§ Aim of the exercise
In the records below, find each line containing the word "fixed" and copy it.

- - -

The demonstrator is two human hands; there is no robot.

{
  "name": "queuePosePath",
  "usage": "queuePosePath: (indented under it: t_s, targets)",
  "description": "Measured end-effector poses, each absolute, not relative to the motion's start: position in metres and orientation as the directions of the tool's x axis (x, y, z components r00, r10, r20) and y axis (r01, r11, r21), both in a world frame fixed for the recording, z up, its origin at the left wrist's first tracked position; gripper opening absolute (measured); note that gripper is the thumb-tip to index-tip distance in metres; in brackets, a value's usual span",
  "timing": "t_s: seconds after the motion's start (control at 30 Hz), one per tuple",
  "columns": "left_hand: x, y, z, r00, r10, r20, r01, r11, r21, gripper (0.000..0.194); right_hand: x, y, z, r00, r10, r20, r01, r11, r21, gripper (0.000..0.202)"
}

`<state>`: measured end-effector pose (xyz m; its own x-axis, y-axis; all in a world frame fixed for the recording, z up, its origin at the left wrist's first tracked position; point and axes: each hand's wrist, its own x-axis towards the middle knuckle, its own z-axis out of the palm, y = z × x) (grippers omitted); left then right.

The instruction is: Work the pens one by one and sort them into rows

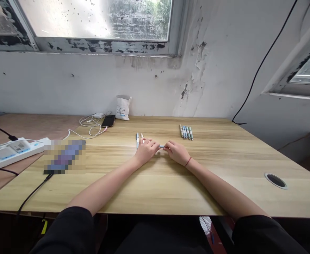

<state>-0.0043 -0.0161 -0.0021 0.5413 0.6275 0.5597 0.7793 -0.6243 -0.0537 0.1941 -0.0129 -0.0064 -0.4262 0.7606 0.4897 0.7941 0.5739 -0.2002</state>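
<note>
My left hand (147,150) and my right hand (176,151) meet over the middle of the wooden table (155,187), and together they pinch a thin light-blue pen (161,146) held level between their fingertips. Two more pens (138,138) lie just beyond my left hand, partly hidden by its fingers. A row of several pens (186,132) lies side by side further back, to the right of my right hand. A red string circles my right wrist.
A black phone (109,121) with a looped white cable (91,126) and a small white bag (122,107) sit at the back. A white power strip (9,151) lies at left. A round cable hole (276,180) is at right.
</note>
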Motion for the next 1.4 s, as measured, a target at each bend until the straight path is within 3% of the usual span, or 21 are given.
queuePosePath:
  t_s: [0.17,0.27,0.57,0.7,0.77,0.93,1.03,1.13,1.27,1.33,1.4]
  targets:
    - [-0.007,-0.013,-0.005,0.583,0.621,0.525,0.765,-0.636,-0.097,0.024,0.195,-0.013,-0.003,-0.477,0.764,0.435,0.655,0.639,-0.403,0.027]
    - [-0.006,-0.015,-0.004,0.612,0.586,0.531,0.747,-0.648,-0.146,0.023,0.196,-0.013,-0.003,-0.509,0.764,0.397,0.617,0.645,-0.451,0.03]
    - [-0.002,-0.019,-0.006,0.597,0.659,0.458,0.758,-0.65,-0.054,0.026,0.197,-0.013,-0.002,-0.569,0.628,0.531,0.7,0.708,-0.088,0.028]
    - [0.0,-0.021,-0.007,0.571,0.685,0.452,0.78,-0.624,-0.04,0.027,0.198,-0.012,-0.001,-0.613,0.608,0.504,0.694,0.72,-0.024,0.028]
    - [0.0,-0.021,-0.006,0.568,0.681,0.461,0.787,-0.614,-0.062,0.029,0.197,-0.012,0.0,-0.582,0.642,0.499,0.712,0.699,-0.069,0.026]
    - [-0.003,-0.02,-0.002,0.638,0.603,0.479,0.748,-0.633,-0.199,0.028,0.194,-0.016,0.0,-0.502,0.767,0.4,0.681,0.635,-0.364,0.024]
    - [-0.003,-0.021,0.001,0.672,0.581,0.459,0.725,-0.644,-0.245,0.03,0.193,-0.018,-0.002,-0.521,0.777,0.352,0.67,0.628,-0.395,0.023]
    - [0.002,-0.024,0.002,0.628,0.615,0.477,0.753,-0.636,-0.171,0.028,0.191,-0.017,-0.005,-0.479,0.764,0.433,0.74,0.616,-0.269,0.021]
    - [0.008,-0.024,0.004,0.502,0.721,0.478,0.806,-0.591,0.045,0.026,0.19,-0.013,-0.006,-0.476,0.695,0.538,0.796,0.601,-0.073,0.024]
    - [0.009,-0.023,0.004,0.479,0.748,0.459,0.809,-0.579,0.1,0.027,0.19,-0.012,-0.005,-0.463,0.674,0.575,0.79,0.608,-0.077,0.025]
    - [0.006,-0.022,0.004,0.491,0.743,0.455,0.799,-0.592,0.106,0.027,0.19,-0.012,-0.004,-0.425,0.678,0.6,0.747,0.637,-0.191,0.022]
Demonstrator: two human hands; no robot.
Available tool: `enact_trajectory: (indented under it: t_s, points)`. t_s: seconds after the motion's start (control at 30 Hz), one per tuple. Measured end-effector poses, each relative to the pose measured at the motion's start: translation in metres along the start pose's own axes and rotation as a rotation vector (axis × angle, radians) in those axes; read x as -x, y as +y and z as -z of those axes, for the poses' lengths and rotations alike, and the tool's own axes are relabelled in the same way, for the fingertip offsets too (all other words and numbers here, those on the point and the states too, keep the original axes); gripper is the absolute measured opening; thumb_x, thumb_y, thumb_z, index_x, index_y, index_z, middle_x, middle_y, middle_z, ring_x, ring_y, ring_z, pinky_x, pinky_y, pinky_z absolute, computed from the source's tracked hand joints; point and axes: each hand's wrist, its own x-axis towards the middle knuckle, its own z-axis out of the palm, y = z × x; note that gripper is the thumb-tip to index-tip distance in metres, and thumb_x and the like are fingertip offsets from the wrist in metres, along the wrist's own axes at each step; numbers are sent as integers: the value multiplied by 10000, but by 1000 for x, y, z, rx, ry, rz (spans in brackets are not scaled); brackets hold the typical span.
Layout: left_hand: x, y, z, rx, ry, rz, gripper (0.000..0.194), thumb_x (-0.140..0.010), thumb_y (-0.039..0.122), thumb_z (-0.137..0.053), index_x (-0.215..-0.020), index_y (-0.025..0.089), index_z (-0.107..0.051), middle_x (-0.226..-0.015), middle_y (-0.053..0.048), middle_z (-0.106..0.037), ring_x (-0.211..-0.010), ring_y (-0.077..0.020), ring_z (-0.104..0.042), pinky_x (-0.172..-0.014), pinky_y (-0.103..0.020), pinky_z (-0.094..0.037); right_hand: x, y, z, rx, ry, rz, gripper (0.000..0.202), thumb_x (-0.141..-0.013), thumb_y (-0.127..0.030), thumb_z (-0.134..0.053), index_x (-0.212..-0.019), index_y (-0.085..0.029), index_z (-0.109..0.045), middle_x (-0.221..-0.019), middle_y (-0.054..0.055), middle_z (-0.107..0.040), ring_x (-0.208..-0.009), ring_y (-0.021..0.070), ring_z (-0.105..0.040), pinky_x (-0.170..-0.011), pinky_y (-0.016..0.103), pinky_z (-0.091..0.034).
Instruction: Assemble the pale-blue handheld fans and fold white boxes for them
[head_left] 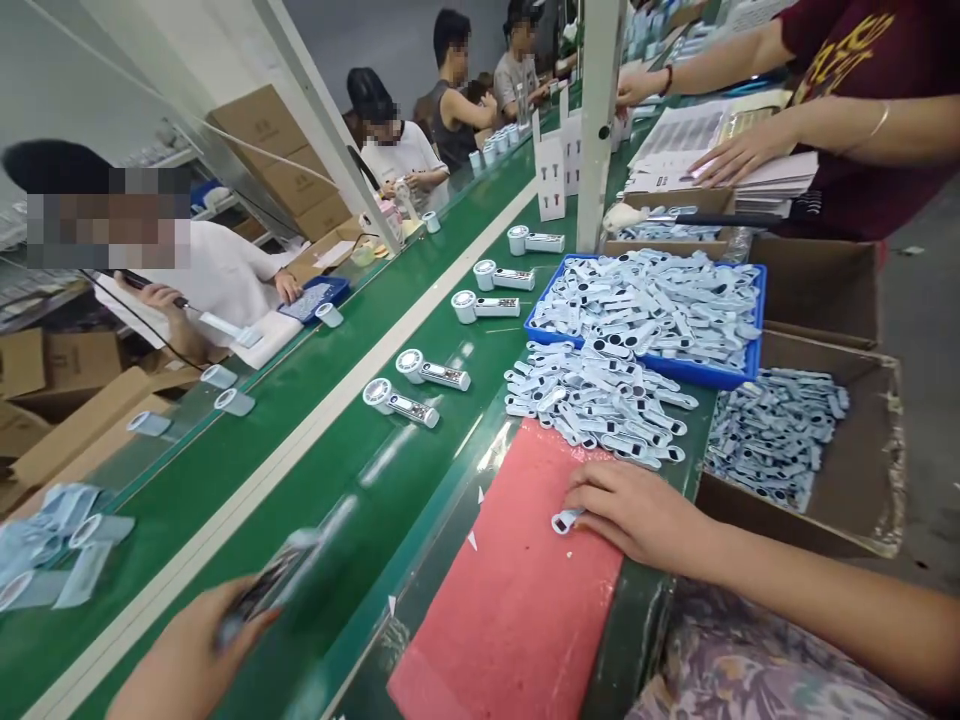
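- Left hand [187,645], at the lower left of the frame, curls snugly round a fan body [274,580] above the green belt [319,470]; blur hides the exact finger placement.
- Gripping that body by its sides should keep fingertips off the bare inner parts.
- Right hand [641,510], right of centre, pinches a pale blue strip [572,517] between thumb and fingers over the red mat [510,600]; only the strip's ringed end shows.
- Leaving that end uncovered, as here, makes its direction easy to check.
- Loose strips [592,395] lie heaped at the mat's upper end, beside the blue tray [739,378]; lifting singly avoids tangles.
- Five more fan bodies [411,409] lie on the belt, upper centre; each is best lifted clear of its neighbour.
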Motion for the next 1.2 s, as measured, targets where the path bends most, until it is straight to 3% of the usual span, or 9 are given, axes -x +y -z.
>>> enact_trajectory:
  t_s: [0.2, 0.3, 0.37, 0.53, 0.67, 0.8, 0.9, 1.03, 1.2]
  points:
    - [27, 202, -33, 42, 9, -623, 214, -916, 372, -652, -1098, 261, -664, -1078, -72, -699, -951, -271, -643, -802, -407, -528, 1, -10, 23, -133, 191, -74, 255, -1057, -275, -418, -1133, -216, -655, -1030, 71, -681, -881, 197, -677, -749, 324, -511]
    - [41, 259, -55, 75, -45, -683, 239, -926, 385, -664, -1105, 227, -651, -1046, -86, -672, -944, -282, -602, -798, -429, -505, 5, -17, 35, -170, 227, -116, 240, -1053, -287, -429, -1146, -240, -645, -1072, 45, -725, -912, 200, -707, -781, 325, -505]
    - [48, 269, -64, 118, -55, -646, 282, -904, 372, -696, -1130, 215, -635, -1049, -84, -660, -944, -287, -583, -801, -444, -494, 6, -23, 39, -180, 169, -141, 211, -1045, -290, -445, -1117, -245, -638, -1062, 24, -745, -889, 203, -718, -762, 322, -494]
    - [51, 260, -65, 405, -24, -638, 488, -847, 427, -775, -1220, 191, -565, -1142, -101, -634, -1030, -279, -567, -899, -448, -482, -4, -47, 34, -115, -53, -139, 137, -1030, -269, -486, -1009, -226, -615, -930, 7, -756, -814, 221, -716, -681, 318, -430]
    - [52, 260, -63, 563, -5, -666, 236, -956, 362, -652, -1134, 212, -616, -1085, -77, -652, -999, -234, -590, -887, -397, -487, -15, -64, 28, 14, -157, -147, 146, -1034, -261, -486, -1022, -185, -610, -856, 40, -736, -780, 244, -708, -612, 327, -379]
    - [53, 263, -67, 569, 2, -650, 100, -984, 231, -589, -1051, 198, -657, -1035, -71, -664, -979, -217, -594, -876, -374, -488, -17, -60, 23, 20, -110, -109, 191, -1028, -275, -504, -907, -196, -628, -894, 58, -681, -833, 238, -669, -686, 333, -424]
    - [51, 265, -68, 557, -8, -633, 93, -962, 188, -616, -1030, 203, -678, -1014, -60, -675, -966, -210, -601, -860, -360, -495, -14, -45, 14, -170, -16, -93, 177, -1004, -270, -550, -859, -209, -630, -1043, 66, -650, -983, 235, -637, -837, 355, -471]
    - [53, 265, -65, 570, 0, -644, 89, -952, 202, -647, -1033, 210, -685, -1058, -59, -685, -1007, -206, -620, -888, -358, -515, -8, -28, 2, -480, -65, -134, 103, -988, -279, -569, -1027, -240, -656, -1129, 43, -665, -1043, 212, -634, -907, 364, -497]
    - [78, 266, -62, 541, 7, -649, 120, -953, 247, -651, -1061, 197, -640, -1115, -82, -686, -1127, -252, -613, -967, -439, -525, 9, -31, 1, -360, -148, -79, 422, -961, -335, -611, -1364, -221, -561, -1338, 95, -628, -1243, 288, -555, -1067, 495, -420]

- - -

§ Worked solution
  "description": "Measured end-effector poses, each absolute, not relative to the motion's start: position in metres and orientation as the directions of the tool's x axis (x, y, z components r00, r10, r20) and y axis (r01, r11, r21), both in a world frame fixed for the recording, z up, its origin at the left wrist's first tracked position; gripper opening absolute (measured); note that gripper is the thumb-tip to index-tip distance in metres; in brackets, a value's usual span",
`<state>`: measured end-effector pose (xyz m; its own x-axis, y-axis; all in a world frame fixed for the recording, z up, its origin at the left wrist's first tracked position; point and axes: each hand's wrist, its own x-axis towards the middle knuckle, its own z-axis out of the palm, y = z × x) (grippers omitted); left then right.

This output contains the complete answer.